Building an efficient supply chain in rural India is tricky — to say the least.
Social enterprises often want to have ethical sourcing, and help the folks who make their products earn a better living, work in kinder conditions, and have access to healthcare and education. It’s at the core of the Fair Trade ideology. But ensuring that happens is easier said than done, especially when you’re dealing with the pothole-ridden roads of India and a calendar that’s chock-a-block with festivals and religious holidays (meaning offices closed, artisans communities on break).
Navroze Mehta has that vision. And he raised $5 million to make it happen.
Along with his daughter Sonali Mehta Rao, Mehta launched Mela Artisans, a US-based company that sells handmade products by artisans in India. The idea stemmed from their travels as a family.

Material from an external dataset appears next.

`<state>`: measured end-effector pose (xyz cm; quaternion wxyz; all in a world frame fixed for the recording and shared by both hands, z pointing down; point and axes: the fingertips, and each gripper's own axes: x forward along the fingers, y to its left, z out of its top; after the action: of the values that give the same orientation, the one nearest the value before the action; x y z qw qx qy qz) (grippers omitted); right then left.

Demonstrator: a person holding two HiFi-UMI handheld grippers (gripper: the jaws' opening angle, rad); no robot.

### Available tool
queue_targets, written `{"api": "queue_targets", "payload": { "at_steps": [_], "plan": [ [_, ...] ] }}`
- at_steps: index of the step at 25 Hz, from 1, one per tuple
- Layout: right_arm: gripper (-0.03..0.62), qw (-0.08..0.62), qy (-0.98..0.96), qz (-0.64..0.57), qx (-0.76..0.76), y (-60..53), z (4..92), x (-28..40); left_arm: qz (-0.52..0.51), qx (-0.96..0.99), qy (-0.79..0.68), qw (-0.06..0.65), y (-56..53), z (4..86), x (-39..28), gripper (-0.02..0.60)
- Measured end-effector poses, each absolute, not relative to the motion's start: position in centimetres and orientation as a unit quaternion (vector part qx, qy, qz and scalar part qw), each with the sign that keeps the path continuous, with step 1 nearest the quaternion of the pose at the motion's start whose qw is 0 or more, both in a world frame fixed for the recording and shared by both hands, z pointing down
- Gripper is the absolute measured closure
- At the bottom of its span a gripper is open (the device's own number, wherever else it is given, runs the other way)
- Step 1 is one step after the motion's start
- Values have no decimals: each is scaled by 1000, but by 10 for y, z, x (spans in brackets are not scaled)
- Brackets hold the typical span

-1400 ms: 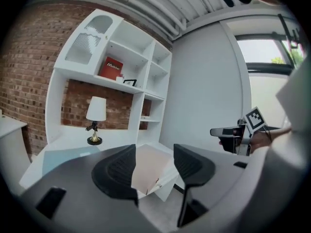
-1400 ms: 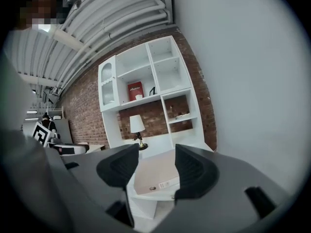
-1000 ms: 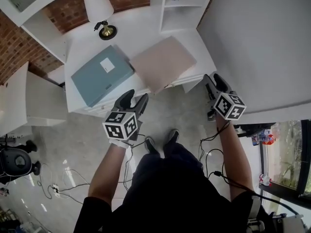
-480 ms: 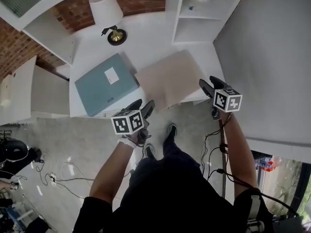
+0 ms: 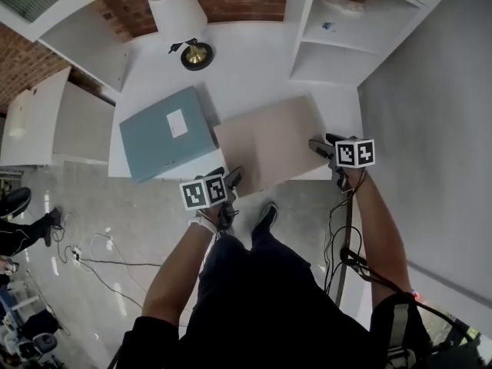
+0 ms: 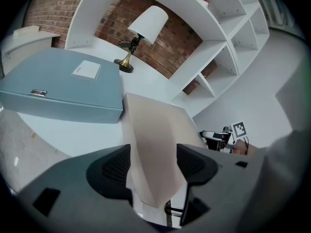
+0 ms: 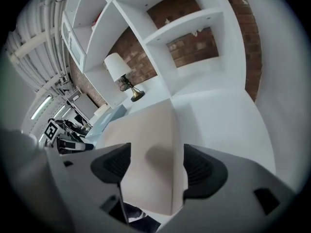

Mehta is a global soul: born in England, raised in Bombay, worked in Europe, and for the last 30+ years, has been based in the US. But he routinely takes his family back to India for vacations; on these trips, he started buying local handmade products from artisans.
The reality is, though, that while Mehta and his family may have been admirers of these products, handicrafts is a struggling industry in India. In a fast-paced world, demanding quick turnarounds, large volumes, and low costs, artisans — be it in the bone, wood, or textile industries — have really struggled to keep up.
Some of the biggest hurdles facing the handicraft sector include competition from machine-made products in China, shortage of skilled labor, and changing customer preferences.
That’s what spawned the father-daughter duo to start a company together, one that would help artisans, who are often paid less than $5 a day, find new markets for their wares.
Technology, Mehta says, makes the job of connecting the dots easier.